§ **Your assignment**
Using the data below, tally the lines that include the string "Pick". Only the number is wanted.

§ **Entries shown**
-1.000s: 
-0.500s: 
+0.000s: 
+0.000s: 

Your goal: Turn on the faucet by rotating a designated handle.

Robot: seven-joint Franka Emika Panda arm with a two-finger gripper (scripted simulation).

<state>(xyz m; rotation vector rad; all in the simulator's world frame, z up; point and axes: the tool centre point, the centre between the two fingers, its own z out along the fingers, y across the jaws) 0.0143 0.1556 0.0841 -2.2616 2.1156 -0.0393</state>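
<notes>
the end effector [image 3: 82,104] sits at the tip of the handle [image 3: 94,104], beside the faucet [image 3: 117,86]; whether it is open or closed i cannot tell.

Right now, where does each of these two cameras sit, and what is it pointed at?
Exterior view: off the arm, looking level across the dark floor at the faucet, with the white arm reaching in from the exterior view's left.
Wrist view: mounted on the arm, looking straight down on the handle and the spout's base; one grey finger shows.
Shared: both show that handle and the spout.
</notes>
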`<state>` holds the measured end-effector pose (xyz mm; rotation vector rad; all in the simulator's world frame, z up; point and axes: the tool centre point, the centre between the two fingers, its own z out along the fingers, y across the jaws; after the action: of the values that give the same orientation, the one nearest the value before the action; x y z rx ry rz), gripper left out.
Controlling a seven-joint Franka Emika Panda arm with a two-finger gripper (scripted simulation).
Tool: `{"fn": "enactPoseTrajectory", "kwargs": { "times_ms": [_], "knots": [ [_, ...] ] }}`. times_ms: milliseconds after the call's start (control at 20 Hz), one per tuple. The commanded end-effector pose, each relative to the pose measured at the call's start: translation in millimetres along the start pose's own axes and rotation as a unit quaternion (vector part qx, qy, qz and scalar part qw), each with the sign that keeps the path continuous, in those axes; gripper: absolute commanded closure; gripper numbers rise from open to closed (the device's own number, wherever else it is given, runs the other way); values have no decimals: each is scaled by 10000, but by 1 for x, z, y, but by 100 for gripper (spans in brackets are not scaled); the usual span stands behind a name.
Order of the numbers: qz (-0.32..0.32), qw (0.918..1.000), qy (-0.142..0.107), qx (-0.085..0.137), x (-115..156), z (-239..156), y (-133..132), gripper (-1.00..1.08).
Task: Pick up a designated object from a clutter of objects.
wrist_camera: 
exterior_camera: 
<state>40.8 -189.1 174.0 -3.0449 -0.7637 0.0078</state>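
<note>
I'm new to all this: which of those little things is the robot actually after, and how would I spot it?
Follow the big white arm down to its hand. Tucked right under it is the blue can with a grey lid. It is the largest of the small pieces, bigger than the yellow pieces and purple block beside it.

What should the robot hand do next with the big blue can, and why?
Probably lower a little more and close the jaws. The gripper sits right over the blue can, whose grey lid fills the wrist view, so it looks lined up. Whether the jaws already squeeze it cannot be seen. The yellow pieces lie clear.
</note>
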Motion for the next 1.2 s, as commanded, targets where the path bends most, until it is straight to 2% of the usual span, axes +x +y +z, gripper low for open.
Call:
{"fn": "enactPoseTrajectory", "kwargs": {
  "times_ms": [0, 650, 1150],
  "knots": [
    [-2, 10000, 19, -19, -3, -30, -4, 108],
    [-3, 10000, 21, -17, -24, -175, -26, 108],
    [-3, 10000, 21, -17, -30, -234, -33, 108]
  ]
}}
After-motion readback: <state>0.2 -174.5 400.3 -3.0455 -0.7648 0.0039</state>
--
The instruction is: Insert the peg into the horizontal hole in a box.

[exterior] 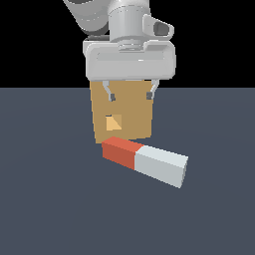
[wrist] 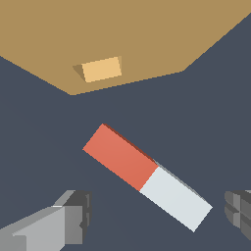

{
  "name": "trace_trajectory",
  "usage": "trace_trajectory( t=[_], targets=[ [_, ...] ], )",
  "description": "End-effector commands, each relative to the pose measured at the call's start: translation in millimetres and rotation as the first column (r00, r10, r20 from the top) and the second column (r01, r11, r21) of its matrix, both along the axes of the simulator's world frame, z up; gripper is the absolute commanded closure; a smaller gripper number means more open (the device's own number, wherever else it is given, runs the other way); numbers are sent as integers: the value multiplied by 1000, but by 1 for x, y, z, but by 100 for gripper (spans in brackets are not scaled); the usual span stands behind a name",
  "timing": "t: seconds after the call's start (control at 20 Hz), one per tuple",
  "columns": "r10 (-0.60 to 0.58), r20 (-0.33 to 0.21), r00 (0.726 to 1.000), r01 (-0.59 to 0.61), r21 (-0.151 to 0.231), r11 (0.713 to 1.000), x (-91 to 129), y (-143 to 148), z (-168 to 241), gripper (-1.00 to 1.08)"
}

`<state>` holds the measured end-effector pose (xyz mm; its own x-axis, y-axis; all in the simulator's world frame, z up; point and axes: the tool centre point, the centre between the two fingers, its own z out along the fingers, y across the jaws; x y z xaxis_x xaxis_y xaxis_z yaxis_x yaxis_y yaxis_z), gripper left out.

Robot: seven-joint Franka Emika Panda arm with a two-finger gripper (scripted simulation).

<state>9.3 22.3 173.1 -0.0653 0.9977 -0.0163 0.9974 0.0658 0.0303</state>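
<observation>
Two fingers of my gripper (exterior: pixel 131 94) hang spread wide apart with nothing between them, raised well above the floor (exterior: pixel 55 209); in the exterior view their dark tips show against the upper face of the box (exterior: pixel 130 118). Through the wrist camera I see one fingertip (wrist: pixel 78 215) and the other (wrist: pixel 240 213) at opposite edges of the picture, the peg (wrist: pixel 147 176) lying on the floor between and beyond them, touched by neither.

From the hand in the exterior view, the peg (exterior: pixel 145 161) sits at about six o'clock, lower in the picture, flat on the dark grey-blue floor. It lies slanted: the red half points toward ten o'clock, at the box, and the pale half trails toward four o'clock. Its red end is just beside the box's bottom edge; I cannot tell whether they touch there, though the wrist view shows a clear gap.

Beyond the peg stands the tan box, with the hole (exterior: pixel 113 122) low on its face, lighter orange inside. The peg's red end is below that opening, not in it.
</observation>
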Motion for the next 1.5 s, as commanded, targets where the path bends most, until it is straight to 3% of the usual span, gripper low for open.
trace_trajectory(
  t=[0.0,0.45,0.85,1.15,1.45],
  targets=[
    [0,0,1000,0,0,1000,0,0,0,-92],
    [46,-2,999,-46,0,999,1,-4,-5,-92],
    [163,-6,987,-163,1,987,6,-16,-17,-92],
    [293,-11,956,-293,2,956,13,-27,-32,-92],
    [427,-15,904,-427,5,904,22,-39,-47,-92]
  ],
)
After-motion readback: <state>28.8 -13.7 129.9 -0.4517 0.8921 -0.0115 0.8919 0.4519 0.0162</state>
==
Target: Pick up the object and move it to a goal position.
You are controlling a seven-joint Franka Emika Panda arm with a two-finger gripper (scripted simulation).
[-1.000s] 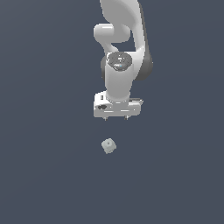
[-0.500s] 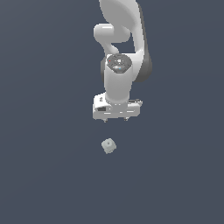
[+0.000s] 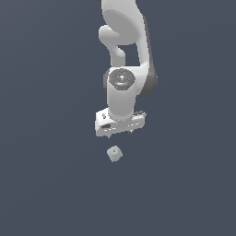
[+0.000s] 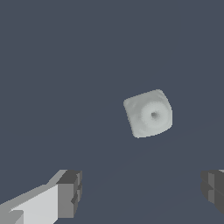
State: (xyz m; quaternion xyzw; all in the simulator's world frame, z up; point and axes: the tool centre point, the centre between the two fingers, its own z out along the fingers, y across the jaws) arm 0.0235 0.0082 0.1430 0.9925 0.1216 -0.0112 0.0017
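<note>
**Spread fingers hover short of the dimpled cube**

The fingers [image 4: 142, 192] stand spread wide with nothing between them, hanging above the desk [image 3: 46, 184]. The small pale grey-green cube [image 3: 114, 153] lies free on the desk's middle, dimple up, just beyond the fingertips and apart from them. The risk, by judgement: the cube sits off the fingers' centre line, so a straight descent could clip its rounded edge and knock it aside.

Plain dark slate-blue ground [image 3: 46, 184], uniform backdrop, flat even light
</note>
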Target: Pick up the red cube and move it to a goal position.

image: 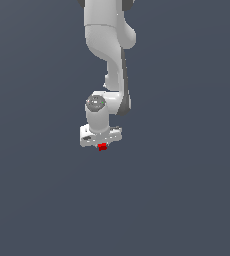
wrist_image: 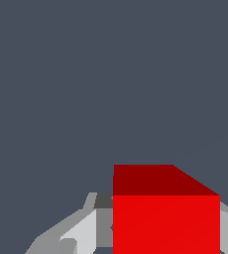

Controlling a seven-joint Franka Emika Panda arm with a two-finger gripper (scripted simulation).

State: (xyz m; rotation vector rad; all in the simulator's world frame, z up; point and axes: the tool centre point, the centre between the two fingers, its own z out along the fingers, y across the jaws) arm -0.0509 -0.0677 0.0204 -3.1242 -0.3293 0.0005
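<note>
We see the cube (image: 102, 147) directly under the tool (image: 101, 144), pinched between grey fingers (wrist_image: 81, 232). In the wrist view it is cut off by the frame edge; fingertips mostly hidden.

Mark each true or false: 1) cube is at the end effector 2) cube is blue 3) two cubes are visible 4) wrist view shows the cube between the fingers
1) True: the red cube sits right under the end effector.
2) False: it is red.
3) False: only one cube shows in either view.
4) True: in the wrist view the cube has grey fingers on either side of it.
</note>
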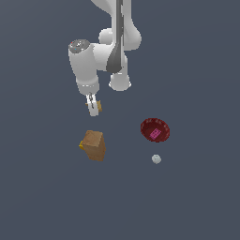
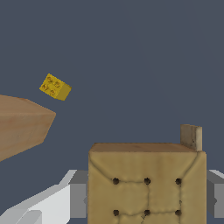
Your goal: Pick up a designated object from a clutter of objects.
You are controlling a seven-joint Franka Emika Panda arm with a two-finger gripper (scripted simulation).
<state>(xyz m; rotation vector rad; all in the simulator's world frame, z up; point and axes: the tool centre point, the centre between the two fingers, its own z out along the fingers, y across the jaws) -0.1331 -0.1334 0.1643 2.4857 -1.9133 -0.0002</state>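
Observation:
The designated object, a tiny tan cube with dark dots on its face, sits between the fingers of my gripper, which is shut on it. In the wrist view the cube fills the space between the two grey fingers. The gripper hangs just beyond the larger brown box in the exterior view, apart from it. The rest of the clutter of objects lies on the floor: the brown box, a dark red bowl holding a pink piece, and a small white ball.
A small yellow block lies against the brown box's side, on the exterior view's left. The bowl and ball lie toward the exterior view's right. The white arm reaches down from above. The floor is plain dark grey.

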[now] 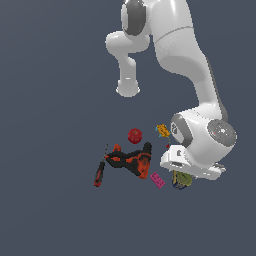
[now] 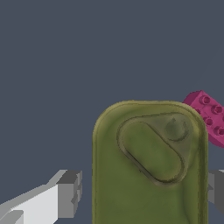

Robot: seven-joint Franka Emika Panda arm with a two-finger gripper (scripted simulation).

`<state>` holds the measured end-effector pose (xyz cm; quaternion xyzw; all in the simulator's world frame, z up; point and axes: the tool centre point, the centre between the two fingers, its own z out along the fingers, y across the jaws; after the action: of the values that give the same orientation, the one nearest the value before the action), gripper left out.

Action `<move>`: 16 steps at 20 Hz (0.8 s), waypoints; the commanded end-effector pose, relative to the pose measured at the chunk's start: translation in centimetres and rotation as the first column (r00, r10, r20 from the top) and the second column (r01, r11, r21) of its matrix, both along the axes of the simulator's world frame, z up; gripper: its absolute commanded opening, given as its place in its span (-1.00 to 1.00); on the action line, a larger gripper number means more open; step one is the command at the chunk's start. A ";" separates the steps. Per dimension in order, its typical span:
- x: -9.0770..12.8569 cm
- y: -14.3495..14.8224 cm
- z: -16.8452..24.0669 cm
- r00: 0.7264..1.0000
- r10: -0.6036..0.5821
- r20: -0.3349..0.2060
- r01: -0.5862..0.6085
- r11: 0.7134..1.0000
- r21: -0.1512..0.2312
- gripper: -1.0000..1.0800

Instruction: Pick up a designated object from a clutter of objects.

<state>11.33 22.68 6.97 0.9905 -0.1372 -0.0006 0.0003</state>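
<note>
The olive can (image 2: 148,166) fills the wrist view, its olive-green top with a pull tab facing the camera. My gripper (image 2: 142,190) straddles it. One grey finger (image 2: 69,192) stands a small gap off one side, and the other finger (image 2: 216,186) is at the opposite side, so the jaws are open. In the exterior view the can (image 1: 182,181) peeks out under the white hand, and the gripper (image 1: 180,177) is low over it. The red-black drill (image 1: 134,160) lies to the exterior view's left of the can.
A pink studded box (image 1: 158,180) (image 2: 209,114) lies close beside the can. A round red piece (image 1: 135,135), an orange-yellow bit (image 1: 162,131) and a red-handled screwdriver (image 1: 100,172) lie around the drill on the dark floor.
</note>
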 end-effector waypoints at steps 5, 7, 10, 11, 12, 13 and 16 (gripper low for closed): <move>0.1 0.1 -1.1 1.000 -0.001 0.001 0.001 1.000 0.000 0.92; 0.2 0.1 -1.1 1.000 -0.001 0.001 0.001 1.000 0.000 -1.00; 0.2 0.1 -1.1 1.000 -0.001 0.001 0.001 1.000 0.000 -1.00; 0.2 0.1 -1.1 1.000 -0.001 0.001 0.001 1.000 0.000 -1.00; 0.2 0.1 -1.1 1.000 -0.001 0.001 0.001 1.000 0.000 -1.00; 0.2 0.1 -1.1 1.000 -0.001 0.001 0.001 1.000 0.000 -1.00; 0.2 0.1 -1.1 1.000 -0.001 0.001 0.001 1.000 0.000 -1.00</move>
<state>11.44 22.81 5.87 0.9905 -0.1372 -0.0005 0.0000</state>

§ **The answer**
5